Ich klappte den Pappordner auf, und ein Blick auf das Datum der Akte von Frau Bernadette Harmann zeigte mir, dass sie aus der Zeit vor Lichners Verurteilung stammte. Menkhoff hatte wohl die gleiche Entdeckung gemacht, denn er sagte: »Der Kerl hat sie doch nicht alle, diese Kisten hier einfach rumstehen zu lassen.
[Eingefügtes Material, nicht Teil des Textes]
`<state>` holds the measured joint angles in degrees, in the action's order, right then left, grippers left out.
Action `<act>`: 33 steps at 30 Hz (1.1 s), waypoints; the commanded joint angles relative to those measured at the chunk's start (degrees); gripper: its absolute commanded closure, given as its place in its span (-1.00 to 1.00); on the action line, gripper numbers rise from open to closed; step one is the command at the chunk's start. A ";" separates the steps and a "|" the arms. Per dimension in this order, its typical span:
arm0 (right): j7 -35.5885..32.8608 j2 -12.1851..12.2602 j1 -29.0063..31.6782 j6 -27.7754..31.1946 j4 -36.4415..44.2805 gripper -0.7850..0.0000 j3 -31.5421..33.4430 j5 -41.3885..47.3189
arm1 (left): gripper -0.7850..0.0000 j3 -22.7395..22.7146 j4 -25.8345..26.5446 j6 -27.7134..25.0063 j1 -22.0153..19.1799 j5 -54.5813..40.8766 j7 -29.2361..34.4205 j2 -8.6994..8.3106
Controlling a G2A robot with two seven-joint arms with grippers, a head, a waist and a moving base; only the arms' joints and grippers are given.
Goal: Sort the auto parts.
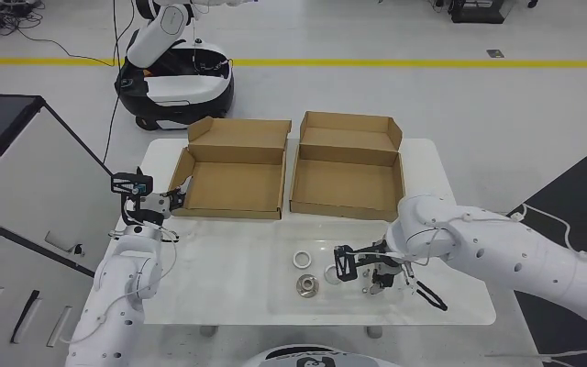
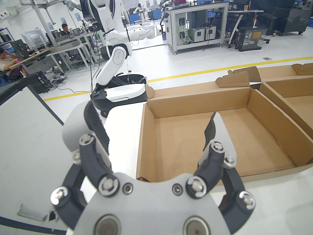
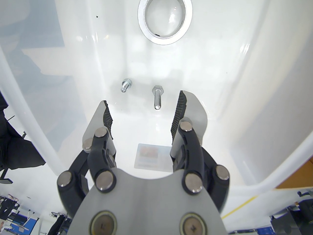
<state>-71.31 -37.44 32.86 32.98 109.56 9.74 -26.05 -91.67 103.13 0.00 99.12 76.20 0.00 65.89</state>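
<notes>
Right wrist view: tray (image 3: 269, 86) holds ring (image 3: 144, 25), bolts (image 3: 157, 96); left tool (image 2: 151, 108) and right tool (image 3: 143, 97) open.

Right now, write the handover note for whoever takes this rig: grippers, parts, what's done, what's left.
Left gripper: open, empty, at the left box's near corner.
Right gripper: open, empty, low over the clear tray, nearest the long bolt.
Short bolt and metal ring lie in the tray; white ring and flanged part nearby.
Done: nothing; left box and right box are empty.
Left: sort every part.
</notes>
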 commanded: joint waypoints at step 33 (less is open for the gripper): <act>0.26 -2.00 0.31 0.26 -2.27 0.13 0.00 -0.91 | -1.00 0.00 0.00 0.00 0.00 0.00 0.00 0.00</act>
<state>-71.04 -39.41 33.17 33.24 107.31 9.74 -26.95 -91.67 103.13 0.00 99.12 76.20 0.00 65.89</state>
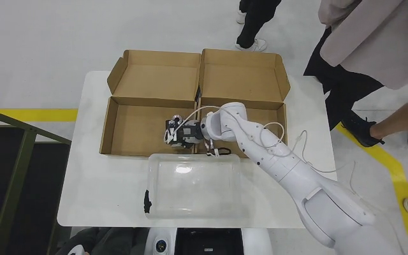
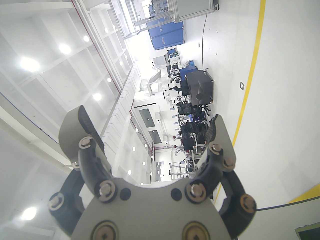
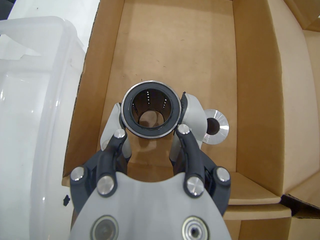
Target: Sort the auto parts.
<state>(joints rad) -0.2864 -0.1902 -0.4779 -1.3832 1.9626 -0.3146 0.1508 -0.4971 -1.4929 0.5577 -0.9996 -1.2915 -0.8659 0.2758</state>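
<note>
On the white table [image 1: 89,166] you have two open cardboard boxes side by side, their lids folded back away from the robot: the left box [image 1: 131,131] and the right box [image 1: 242,80]. A clear plastic bin [image 1: 191,191] sits on the robot's side of them, its far rim just beside the boxes' near walls.

Your right arm [image 1: 287,166] stretches from the robot's right, across the bin's corner and the right box, into the left box. Its wrist ends over that box's right end, close to the wall next to the right box.

Look at the right wrist view: the right gripper [image 3: 151,107] is clamped on a bearing [image 3: 150,101], one finger on each side of its barrel. That bearing is a short black cylinder with a steel rim, and its open bore faces the wrist camera, so you see the brown box floor [image 3: 175,38] straight through it. You cannot tell whether it rests on the floor or hangs above it.

Beside the gripper, on the side away from the bin [image 3: 30,101], a silver disc [image 3: 220,126] with a centre hole lies flat on the box floor, partly hidden behind one finger.

Your left gripper [image 2: 150,121] points up into the hall, away from the table, fingers spread wide with nothing between them.
</note>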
Wohl noch nie was von Arztgeheimnis gehört?«
    »Er hat offenbar nicht damit gerechnet, dass jemand ohne sein Wissen in seiner Wohnung herumstöbert, Bernd.«
    »Das ist doch scheißegal, Patientenakten gehören unter Verschluss, basta.«
    Ich blätterte ziellos in einigen der Register herum, irgendwann schob ich die Kiste zur Seite und nahm mir die nächste vor, auch die war mit den orangefarbenen Teilen gefüllt, und nach einem Blick hinein schob ich sie ebenfalls an die Wand. Dahinter kam ein kleinerer Karton zum Vorschein. Auch er trug eine mit schwarzem Stift aufgetragene Beschriftung, wobei die krakelige Handschrift eine starke Ähnlichkeit mit der Schrift hatte, mit der der letzte Zeitungsartikel in dem Album im Wohnzimmer kommentiert war. Im Unterschied zu den anderen Kartons aber waren hier nicht nur zwei oder drei Buchstaben hingeschrieben worden, sondern ein Name.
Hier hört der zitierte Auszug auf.